Andrew Macphail, comp. The Book of Sorrow. 1916.
From Greek LamentFelicia Dorothea Hemans (17931835)
B
Restless as they with their many-flashing surges,
Lonely I wander, weeping for my lost one!
Through the long night I pine: the golden sun
Looks dim since thou hast left me, and the Spring
Seems but to weep. Where art thou, my beloved?
Night after night, in fond hope vigilant,
By the old temple on the breezy cliff,
These hands have heap’d the watch-fire, till it stream’d
Red o’er the shining columns—darkly red—
Along the crested billows!—but in vain;
Thy white sail comes not from the distant isles….

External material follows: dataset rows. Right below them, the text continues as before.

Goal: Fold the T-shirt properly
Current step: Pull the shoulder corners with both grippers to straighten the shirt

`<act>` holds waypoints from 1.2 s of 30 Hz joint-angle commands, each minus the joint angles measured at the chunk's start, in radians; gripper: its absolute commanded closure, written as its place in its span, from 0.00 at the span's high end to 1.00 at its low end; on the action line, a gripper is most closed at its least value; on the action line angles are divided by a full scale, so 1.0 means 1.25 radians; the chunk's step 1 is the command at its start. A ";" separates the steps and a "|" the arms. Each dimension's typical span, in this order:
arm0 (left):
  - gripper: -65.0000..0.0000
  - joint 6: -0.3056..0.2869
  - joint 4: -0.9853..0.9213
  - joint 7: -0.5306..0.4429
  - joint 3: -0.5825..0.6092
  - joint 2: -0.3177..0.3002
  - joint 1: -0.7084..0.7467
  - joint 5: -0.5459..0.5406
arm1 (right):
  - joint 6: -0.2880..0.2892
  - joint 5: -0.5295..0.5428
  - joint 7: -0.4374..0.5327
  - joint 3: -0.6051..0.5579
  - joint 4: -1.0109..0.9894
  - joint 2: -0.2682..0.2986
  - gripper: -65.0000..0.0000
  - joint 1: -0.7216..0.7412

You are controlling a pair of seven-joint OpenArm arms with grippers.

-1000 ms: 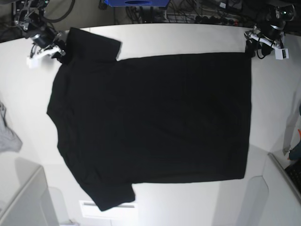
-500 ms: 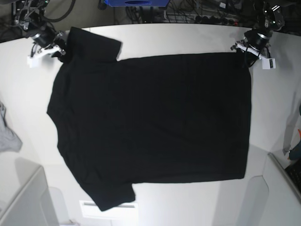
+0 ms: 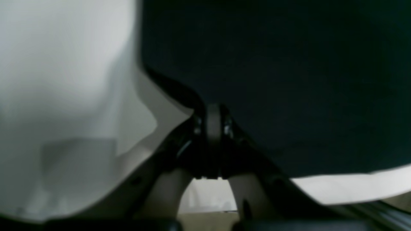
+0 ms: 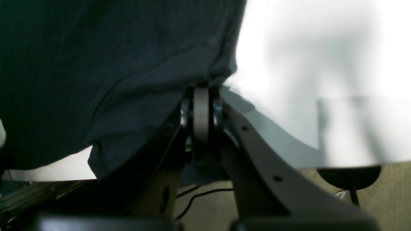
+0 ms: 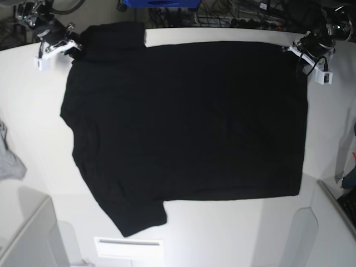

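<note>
The black T-shirt (image 5: 183,122) lies spread plain side up on the white table (image 5: 222,239), sleeves toward the view's left and hem toward the right. My left gripper (image 5: 300,51) is at the far right hem corner. In the left wrist view its jaws (image 3: 213,110) are shut on the T-shirt's edge (image 3: 289,80). My right gripper (image 5: 71,44) is at the far left sleeve. Seen from the right wrist, it (image 4: 201,93) is shut on bunched black cloth (image 4: 96,64). The print does not show.
A small light grey cloth (image 5: 8,158) lies at the table's left edge. Pale bins stand at the front left (image 5: 28,239) and front right (image 5: 334,222). A white label (image 5: 128,245) sits near the front edge. Cables and a blue box (image 5: 161,3) line the back.
My left gripper closed on the hem corner. Both grippers then drew the T-shirt's far edge toward the back of the table, and the whole shirt slid that way.
</note>
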 commanded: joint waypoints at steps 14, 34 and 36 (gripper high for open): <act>0.00 0.003 0.078 0.011 -0.041 -0.008 0.008 -0.132 | -0.057 0.010 -0.103 0.005 0.156 0.008 0.00 0.106; 0.00 0.122 -0.096 0.011 -0.044 -0.014 -0.196 -0.151 | -0.176 -0.053 -0.177 -0.034 -0.038 0.013 0.00 0.429; 0.00 0.128 -0.111 0.011 -0.044 -0.014 -0.209 -0.151 | -0.176 -0.083 -0.174 -0.051 -0.057 0.011 0.00 0.453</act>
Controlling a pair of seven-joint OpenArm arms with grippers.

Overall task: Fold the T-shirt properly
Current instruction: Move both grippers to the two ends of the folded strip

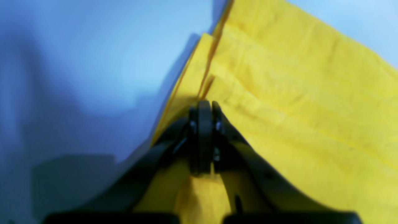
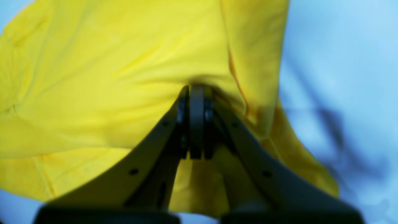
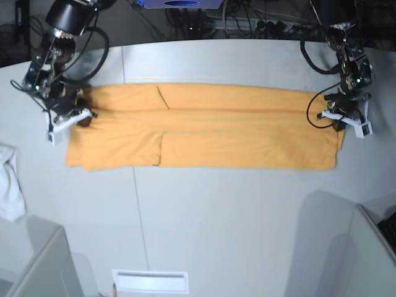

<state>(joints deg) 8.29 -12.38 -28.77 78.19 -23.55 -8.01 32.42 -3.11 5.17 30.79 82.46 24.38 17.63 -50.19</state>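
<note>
1. Long orange T-shirt (image 3: pixel 204 127) stretched flat across the grey table (image 3: pixel 216 216), lying as a wide band from one arm to the other.
2. Folded in along its length, with 1 long crease running through the middle and 2 flaps meeting there.
3. Sleeve end on the base view's left, with a short slanted seam near the top edge.
4. Left gripper (image 3: pixel 339 122) down at the shirt's edge on the base view's right, touching the cloth.
5. In the left wrist view, left gripper (image 1: pixel 205 104) pinched tight on a raised fold of yellow-looking cloth (the color looks brighter up close), no gap between the fingers.
6. Right gripper (image 3: pixel 80 116) down at the shirt's other end, on the base view's left.
7. In the right wrist view, right gripper (image 2: pixel 196 88) squeezed closed on a bunched bit of the T-shirt (image 2: pixel 108 77), cloth puckered around the tips.
8. Small white cloth (image 3: pixel 9 182) at the table's left edge, well apart from the shirt.
9. Tangle of black cables (image 3: pixel 260 21) behind the table's far edge.
</note>
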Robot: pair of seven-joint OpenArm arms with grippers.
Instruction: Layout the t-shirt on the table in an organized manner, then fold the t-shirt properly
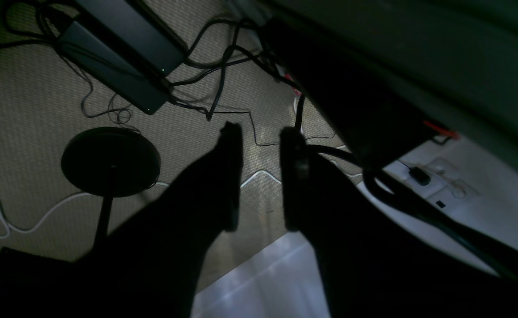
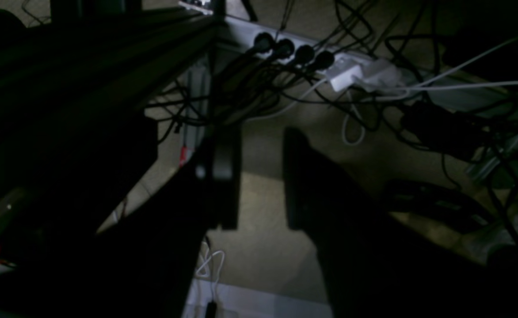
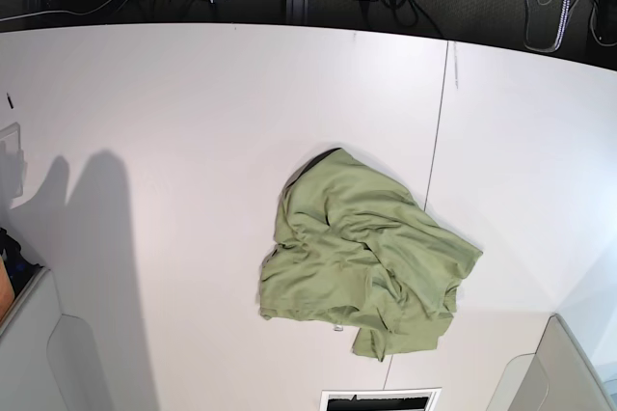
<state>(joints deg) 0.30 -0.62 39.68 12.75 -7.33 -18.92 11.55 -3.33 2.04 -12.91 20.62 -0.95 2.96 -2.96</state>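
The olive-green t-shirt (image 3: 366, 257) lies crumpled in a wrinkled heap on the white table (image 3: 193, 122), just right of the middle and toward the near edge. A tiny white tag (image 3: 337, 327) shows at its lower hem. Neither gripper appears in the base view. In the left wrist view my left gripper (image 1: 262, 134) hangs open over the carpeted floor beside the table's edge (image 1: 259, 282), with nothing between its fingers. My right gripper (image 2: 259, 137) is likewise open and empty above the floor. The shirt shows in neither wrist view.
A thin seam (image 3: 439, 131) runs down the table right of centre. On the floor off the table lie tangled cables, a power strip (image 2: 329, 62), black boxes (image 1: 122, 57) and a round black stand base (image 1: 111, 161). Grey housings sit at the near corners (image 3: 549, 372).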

On thy cold lips the last long kiss; but smooth’d
The parted ringlets of thy shining hair
With love’s fond touch, my heart’s cry had been still’d
Into a voiceless grief; I would have strew’d
With all the pale flowers of the vernal woods—
White violets, and the mournful hyacinth,
And frail anemone, thy marble brow,
In slumber beautiful!—I would have heap’d
Sweet boughs and precious odours on thy pyre,
And with mine own shorn tresses hung thine urn,
And many a garland of the pallid rose….
And speak to me!—E’en though thy voice be changed,
My heart would know it still. Oh, speak to me,
And say if yet, in some dim, far-off world,
Which knows not how the festal sunshine burns—
O yet, in some pale mead of Asphodel,
We two shall meet again! Oh, I would quit
The day, rejoicingly—the rosy light—
All the rich flowers and fountains musical,
And sweet familiar melodies of earth,
To dwell with thee below!…
Thou hear’st me not!
The heavens are pitiless of human tears:
The deep sea-darkness is about thy head;
The white sail never will bring back the loved!
Restless as they with their many-flashing surges,
Lonely I wander, weeping for my lost one!